In a bid to change public perception, Emmott was one of the creators of a lobby group, Landholders for Dingoes, established two years ago to spread and normalise their message.
Takau last year created Dingo Culture, a First Nations initiative to protect the culturally significant totem species.
When Takau sees dingoes hung up on trees “my heart breaks”.
“As an Aboriginal person, we see them as our family,” she said.
“When I’m driving along and I see a dingo I pull over, because it’s an honour to see that’s one of my ancestors there. It could be my grandmother, it could be my grandfather, could be any one of our old people.”

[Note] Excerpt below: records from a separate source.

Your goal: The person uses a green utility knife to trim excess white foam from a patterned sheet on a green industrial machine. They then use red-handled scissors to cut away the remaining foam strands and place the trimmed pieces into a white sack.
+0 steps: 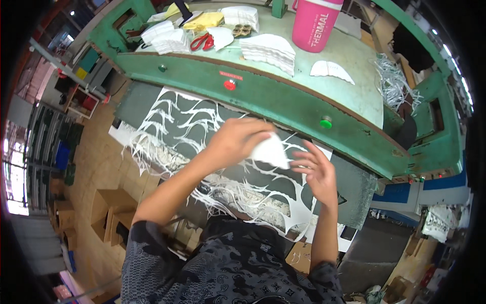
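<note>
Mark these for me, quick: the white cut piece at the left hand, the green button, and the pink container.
White cut piece [271, 152]: head view, middle of its visible face.
Green button [326, 122]: head view, centre of its cap.
Pink container [312, 24]: head view, side of its body.

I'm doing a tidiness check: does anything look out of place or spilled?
A loose tangle of white strips lies at the right end of the green machine, looking like uncollected scrap. The pink jug also seems odd, standing on the same top as the stacked white pieces.
</note>
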The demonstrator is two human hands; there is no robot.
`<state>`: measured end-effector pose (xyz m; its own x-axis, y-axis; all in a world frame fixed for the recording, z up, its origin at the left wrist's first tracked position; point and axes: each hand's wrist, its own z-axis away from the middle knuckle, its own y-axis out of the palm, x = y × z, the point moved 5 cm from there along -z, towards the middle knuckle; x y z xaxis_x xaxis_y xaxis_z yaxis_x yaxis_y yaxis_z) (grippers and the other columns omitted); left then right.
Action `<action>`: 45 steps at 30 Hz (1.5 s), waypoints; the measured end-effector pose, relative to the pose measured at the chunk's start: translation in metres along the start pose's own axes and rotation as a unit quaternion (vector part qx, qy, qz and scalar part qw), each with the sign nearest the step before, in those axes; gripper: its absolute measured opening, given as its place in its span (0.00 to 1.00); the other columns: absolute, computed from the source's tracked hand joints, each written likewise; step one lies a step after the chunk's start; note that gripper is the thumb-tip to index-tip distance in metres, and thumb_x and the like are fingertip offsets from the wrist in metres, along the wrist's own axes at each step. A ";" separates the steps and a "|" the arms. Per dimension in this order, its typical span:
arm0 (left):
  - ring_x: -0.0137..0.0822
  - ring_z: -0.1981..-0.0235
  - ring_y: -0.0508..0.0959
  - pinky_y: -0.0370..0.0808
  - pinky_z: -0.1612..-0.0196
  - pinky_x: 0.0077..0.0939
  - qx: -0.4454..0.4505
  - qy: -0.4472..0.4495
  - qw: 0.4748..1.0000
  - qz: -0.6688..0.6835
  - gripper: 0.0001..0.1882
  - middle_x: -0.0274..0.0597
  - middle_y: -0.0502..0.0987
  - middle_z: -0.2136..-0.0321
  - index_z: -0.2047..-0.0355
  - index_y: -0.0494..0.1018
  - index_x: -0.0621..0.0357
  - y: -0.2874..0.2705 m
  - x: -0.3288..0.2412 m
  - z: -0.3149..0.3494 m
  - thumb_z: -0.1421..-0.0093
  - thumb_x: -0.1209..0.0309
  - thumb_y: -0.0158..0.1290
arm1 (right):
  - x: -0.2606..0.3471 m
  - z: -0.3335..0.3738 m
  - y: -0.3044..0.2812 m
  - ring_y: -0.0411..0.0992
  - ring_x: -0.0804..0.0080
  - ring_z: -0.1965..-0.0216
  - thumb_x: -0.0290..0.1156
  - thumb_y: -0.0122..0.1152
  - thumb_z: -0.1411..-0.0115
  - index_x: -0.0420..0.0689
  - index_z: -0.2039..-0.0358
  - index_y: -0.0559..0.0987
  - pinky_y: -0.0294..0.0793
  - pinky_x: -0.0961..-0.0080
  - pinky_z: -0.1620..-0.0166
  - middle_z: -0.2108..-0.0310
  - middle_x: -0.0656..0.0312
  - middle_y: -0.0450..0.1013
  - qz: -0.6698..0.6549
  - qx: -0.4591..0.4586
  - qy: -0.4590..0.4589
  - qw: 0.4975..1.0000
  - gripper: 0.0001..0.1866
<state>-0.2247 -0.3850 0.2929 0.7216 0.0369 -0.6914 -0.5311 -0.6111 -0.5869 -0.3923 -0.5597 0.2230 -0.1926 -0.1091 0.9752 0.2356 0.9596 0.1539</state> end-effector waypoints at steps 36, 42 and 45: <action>0.51 0.58 0.80 0.74 0.51 0.41 -0.008 0.027 0.998 -0.061 0.21 0.55 0.81 0.62 0.55 0.78 0.66 -0.320 0.270 -0.167 0.33 0.57 0.53 | -0.028 -0.438 0.189 0.77 0.47 0.49 0.50 0.80 0.54 0.32 0.44 0.70 0.77 0.60 0.47 0.51 0.42 0.77 0.671 -0.171 0.146 0.706 0.46; 0.53 0.41 0.71 0.66 0.38 0.38 0.033 0.084 0.993 -0.078 0.20 0.56 0.71 0.42 0.49 0.75 0.62 -0.291 0.271 -0.188 0.32 0.59 0.53 | -0.006 -0.424 0.168 0.80 0.51 0.52 0.35 0.77 0.53 0.33 0.49 0.77 0.78 0.65 0.50 0.55 0.45 0.80 0.517 -0.196 -0.019 0.833 0.32; 0.54 0.41 0.71 0.67 0.38 0.39 0.049 0.117 0.992 -0.012 0.18 0.55 0.71 0.44 0.49 0.74 0.61 -0.279 0.262 -0.187 0.31 0.60 0.52 | 0.004 -0.407 0.163 0.81 0.54 0.55 0.30 0.71 0.48 0.37 0.54 0.82 0.77 0.65 0.51 0.59 0.46 0.81 0.458 -0.172 -0.054 0.871 0.20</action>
<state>0.1960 -0.3525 0.3545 0.8122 -0.1412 -0.5660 -0.5444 -0.5322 -0.6484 0.0329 -0.5090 0.3168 0.1420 0.7034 0.6965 0.6056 0.4948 -0.6232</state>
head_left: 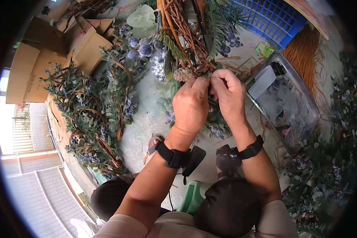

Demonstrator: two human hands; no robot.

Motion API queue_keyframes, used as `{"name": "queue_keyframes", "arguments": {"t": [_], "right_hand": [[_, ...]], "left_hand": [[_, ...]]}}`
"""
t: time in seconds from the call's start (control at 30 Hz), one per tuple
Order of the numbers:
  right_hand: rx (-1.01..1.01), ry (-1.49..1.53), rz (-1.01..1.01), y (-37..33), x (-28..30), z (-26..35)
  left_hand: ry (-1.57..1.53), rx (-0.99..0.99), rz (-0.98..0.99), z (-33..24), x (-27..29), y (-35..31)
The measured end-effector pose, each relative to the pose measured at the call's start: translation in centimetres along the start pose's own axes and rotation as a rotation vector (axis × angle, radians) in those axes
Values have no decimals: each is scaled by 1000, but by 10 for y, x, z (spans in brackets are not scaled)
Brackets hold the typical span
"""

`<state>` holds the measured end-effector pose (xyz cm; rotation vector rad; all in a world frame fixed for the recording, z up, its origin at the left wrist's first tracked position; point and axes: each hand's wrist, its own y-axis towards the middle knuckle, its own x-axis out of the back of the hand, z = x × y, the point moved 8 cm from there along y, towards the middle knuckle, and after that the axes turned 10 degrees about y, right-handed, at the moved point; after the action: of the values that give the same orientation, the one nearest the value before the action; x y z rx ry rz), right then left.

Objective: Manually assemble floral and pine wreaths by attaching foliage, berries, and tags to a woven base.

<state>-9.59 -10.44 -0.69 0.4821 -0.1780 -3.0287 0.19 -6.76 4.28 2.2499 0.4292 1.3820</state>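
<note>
A wreath of brown twigs (182, 29) hangs in front of me, with green sprigs, blue berries (144, 47) and a pine cone (183, 74) on it. Just below the pine cone, my left hand (191, 103) is closed in a pinch at the wreath's lower twigs. My right hand (229, 93) pinches close beside it, thumb against forefinger, and the fingertips of both almost meet. What lies between the fingertips is too small to make out. A small dark tag (213, 102) with light print shows between the two hands, partly covered by them.
Finished-looking wreaths (87, 103) lie piled at the left near cardboard boxes (35, 71); more greenery (321, 178) lies at right. A clear plastic tray (301, 123), a blue basket (265, 20) and brown sticks (301, 53) are at far right. A green stool (191, 196) is below me.
</note>
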Motion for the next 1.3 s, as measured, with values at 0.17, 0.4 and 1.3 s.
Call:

Takau says the current situation allowing the indiscriminate killing of dingoes could see the dingoes go the way of the thylacine.
She understands farmers have to make a living, but science is also showing dingoes and farmers can co-exist.
“This is where Aboriginal knowledge and western science works well together. When you combine the two, there’s solutions there.”
Littleproud and Ley said pest and species coordinators exist to bring stakeholders together “to coordinate best practice management of threats and to facilitate the best overall environmental outcome”.
“The stakeholders include landholders, community groups and First Nations’ people,” the ministers said in a joint statement.
• This article was amended on 8 April 2022 to clarify the information given to land managers about the National Wild Dog Action Plan’s definition of “wild dogs”.